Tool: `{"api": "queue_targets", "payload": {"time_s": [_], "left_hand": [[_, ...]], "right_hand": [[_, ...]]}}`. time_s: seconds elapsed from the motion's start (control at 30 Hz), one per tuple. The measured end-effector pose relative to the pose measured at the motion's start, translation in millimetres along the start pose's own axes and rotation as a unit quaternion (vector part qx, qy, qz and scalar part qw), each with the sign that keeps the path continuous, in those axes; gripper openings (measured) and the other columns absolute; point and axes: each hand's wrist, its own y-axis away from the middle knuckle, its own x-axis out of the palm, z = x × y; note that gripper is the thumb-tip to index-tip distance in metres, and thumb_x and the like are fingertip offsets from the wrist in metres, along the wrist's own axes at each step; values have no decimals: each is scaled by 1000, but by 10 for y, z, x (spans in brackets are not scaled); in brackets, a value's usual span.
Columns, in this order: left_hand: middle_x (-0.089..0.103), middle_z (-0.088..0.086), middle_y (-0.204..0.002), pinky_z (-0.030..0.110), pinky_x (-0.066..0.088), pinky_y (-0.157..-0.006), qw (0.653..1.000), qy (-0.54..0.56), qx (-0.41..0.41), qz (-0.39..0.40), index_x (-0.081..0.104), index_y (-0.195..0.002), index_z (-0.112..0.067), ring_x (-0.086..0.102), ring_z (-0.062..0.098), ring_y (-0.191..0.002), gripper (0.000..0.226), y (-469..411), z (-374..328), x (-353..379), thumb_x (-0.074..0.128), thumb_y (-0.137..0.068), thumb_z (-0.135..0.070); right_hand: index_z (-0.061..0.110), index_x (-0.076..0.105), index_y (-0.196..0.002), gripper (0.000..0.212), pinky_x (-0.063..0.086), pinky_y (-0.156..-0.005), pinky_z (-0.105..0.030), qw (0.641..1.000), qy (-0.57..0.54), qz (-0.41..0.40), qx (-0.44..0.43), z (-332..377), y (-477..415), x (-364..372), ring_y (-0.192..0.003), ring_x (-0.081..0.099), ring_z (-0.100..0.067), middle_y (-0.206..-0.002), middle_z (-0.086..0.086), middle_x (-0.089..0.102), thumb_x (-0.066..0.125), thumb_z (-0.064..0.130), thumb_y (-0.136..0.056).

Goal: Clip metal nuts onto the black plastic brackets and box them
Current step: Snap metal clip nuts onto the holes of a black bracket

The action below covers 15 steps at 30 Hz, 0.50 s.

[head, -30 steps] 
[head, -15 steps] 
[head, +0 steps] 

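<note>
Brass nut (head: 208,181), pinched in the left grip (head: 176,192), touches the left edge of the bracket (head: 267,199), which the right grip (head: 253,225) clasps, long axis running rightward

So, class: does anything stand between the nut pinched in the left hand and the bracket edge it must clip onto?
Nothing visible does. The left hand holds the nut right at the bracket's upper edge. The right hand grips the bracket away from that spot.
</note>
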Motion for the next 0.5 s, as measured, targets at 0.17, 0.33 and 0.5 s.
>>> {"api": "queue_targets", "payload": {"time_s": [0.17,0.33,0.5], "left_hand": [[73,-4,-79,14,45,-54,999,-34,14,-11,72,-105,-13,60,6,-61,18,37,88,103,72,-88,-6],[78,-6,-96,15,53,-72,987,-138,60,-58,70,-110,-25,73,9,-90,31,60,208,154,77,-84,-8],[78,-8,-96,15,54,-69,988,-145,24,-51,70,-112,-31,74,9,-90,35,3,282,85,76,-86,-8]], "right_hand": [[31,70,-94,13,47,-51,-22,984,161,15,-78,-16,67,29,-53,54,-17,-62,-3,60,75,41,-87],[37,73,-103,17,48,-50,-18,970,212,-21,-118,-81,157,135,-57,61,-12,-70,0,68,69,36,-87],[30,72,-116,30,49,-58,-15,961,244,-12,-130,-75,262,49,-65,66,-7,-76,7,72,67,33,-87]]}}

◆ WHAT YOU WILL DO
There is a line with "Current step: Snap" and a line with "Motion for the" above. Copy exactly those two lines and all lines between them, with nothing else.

◆ RESPONSE AREA
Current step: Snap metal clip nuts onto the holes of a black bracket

The action below covers 15 steps at 30 Hz, 0.50 s.

[head, -30 steps] 
[head, -15 steps] 
[head, +0 steps] 

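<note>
Brass nut (head: 208,181), pinched in the left grip (head: 176,192), touches the left edge of the bracket (head: 267,199), which the right grip (head: 253,225) clasps, long axis running rightward

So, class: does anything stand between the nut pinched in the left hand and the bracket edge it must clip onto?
Nothing visible does. The left hand holds the nut right at the bracket's upper edge. The right hand grips the bracket away from that spot.
</note>
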Motion for the next 0.5 s, as measured, targets at 0.17, 0.33 and 0.5 s.

With this, the answer is finished.